TRY IT>
Every line in the records below between the one holding "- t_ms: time" and the one holding "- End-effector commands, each", inclusive, is to be set down exactly; all other lines are to be left out.

INPUT>

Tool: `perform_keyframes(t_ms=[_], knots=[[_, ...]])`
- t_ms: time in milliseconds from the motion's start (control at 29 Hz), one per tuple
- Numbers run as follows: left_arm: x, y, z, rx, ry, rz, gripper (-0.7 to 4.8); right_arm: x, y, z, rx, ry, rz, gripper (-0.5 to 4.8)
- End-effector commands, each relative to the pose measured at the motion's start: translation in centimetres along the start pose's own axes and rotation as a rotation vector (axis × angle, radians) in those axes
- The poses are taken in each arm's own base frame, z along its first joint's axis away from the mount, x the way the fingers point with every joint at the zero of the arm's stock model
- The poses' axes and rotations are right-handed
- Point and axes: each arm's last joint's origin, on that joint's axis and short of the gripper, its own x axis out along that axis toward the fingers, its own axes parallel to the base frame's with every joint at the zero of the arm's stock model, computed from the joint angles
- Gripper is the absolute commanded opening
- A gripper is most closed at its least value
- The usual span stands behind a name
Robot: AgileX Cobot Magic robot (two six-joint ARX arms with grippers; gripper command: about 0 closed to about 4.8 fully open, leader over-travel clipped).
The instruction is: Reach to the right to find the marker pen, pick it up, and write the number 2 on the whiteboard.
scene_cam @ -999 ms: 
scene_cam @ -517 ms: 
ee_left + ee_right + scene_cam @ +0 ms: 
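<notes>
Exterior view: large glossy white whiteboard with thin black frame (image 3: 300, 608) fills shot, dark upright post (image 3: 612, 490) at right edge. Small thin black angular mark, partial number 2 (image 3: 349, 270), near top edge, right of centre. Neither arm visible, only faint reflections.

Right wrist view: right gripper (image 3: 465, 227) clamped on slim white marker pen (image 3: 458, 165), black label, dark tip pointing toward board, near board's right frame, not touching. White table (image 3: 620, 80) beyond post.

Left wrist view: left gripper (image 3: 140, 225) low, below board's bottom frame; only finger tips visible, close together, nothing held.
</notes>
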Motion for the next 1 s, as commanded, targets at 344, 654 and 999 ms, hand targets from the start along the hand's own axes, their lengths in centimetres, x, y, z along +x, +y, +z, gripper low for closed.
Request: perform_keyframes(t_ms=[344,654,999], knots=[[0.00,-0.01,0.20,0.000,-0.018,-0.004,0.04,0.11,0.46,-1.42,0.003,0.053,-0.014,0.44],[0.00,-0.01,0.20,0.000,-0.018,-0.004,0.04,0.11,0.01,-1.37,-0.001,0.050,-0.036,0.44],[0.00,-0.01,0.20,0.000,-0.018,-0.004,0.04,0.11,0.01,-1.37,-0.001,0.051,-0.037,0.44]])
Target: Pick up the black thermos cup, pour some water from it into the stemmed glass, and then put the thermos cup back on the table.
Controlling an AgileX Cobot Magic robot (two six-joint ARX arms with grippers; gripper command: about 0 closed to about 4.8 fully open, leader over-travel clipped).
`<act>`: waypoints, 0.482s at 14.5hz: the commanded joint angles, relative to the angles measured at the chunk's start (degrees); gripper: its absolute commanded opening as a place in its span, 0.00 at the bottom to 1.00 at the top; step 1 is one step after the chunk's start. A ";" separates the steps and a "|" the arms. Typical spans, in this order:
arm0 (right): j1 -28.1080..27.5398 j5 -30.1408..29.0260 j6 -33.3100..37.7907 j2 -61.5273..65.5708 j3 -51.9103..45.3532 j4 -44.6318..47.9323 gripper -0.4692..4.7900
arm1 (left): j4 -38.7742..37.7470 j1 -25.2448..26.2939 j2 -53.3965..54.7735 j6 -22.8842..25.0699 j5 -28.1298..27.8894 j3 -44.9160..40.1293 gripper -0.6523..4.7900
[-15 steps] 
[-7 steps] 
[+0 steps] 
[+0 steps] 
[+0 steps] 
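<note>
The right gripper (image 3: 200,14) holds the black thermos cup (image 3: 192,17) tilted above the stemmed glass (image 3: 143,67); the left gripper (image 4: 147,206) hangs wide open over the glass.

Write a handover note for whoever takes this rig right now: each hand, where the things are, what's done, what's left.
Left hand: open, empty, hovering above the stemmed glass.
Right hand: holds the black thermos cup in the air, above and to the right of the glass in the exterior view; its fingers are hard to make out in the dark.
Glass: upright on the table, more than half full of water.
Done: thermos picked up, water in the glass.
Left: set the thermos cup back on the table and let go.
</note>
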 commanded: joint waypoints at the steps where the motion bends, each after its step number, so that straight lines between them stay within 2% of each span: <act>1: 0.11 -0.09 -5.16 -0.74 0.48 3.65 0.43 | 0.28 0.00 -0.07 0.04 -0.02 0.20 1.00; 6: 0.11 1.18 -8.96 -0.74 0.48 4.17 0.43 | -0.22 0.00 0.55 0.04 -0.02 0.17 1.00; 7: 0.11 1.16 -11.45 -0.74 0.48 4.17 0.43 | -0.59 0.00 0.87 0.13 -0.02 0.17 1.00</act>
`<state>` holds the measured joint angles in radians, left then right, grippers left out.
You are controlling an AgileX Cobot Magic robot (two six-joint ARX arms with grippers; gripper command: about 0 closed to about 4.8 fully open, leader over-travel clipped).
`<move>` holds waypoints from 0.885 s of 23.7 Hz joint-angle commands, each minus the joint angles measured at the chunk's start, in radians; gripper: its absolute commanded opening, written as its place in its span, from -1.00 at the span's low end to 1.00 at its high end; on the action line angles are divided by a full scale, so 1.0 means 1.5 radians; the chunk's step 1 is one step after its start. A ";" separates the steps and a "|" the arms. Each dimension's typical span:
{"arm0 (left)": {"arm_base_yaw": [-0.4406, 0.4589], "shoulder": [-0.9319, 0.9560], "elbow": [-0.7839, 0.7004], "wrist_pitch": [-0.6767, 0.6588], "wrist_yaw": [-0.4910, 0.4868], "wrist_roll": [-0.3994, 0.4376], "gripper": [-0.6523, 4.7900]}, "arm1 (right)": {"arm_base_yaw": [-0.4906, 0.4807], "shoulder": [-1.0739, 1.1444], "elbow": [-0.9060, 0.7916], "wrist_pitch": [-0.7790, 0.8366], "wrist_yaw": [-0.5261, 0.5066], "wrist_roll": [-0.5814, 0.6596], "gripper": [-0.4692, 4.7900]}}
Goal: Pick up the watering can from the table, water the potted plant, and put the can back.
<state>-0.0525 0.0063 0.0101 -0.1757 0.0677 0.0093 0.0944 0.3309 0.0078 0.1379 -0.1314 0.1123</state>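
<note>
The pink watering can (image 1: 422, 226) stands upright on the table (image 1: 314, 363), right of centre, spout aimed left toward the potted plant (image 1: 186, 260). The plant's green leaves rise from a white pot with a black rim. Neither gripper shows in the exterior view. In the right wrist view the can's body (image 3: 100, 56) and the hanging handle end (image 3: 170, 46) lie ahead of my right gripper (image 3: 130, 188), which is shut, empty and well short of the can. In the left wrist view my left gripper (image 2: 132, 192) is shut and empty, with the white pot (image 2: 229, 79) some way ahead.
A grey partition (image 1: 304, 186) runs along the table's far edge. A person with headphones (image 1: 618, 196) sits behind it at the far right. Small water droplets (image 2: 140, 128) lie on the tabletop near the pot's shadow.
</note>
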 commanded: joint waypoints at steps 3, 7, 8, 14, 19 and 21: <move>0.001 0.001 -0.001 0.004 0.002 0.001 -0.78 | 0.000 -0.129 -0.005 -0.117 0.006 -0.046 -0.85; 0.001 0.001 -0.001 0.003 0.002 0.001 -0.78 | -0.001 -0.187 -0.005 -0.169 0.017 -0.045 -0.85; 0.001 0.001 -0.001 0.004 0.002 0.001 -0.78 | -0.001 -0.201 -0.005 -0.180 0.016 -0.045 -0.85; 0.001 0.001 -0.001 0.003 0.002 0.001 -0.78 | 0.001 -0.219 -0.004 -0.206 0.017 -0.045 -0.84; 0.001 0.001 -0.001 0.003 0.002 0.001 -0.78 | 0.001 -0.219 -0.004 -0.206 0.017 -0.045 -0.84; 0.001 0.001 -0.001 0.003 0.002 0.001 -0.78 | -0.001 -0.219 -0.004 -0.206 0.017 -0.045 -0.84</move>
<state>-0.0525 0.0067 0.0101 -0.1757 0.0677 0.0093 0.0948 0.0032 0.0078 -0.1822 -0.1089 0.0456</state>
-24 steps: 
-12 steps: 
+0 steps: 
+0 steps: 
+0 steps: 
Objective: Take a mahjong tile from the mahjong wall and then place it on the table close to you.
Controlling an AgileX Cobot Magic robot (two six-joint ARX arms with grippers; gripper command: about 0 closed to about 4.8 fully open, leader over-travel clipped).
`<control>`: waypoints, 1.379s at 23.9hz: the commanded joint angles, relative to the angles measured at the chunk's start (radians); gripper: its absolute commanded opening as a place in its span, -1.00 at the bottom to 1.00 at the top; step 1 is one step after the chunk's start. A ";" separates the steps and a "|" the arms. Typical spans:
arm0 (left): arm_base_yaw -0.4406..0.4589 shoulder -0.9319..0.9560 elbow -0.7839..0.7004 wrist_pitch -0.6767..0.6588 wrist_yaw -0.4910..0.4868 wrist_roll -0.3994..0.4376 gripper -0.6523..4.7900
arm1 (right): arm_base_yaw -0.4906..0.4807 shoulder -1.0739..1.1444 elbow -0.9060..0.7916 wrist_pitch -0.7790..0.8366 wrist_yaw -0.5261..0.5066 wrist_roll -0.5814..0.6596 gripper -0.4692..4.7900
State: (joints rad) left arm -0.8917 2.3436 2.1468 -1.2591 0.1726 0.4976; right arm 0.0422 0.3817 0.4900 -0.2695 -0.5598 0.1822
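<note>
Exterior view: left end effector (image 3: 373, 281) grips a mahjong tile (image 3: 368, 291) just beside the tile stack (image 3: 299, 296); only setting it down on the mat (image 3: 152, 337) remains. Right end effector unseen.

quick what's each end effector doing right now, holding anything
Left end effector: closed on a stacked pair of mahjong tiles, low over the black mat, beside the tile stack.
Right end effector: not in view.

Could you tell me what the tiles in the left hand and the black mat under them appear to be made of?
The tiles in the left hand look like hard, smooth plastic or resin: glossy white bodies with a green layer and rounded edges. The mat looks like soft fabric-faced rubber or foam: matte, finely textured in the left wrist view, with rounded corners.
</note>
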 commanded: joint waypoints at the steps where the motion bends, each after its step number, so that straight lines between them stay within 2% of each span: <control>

ANSWER>
- t_ms: time in milliseconds from the motion's start (control at 29 Hz), one per tuple
- Numbers run as follows: left_arm: x, y, z, rx, ry, rz, gripper (-0.7 to 4.8); right_arm: x, y, z, rx, ry, rz, gripper (-0.5 to 4.8)
- End-effector commands, each relative to the pose measured at the motion's start: translation in centimetres along the start pose's own axes and rotation as a rotation vector (axis × angle, radians) in those axes

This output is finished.